Paul Engebretsen

No. 21, 26, 15, 69, 34
- Position: Tackle / Guard / Placekicker

Personal information
- Born: July 27, 1910 Chariton, Iowa, U.S.
- Died: March 31, 1979 (aged 68) Chariton, Iowa, U.S.
- Listed height: 6 ft 1 in (1.85 m)
- Listed weight: 238 lb (108 kg)

Career information
- High school: Chariton (IA)
- College: Northwestern

Career history
- Chicago Bears (1932); Chicago Cardinals (1933); Pittsburgh Pirates (1933); Brooklyn Dodgers (1934); Green Bay Packers (1934–1941);

Awards and highlights
- 3× NFL champion (1932, 1936, 1939); Green Bay Packers Hall of Fame;

Career statistics
- Games played: 94
- starts: 44
- Stats at Pro Football Reference

= Paul Engebretsen =

American football player (1910–1979)

Paul Joseph “Tiny” Engebretsen (July 27, 1910 – March 31, 1979) was an American professional football player who played offensive lineman and placekicker for the Chicago Bears, Chicago Cardinals, Pittsburgh Pirates, Brooklyn Dodgers, and Green Bay Packers.

==Biography==

Paul J. Engebretsen was born in Chariton, a town in Lucas County, Iowa to Henry J. Engebretsen (1880–1974) and Frankie Ophelia Kridelbaugh (1881–1972). He was named most valuable player of the Big Ten co-champion in 1931 playing at Northwestern University. Engebretsen had a large presence in his 1932 rookie season with the Chicago Bears, starting at guard and leading the NFL in extra points (10) and attempts (15).
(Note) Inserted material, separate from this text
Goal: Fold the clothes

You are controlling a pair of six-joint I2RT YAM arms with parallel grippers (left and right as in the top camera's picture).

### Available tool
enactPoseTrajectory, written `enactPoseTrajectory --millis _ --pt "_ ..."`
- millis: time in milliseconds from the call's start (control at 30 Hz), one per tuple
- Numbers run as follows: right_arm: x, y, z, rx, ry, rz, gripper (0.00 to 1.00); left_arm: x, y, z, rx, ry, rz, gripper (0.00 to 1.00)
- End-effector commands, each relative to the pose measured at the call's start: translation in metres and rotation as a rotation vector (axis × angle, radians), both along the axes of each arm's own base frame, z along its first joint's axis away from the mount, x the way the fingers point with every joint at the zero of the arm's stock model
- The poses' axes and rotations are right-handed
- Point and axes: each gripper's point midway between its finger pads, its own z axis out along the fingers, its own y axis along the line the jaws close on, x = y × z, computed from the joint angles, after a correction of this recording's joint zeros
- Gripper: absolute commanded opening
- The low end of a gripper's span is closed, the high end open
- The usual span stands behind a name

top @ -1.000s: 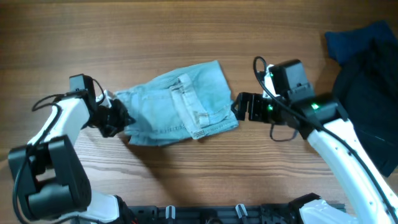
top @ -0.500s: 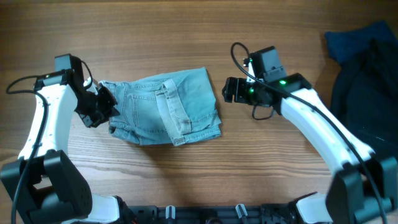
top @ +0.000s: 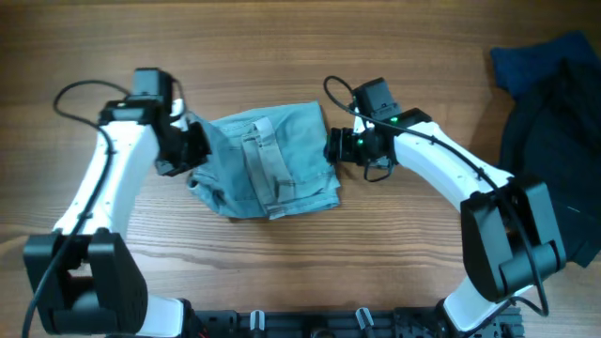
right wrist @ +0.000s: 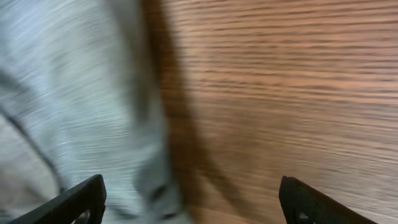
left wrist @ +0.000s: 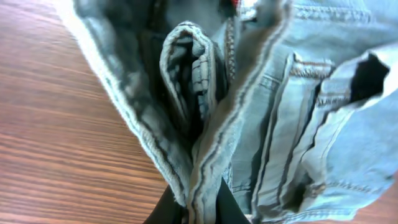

He was acquired in a trade with the Brooklyn Dodgers in 1934 and played for nine years in Green Bay.

He was an all-league choice on the 1936 and 1939 champion Packer teams, topped the NFL in extra points (18) in 1939 and retired on September 16, 1941, two days after the season opener. In the NFL, Engebretsen scored 100 points on 15 of 28 field-goal tries and 55 of 62 extra-point attempts. After retiring, he became a Packer scout. In 1941, he coached the Buffalo Tigers of the third American Football League. Engebretsen was inducted into the Green Bay Packers Hall of Fame in 1978.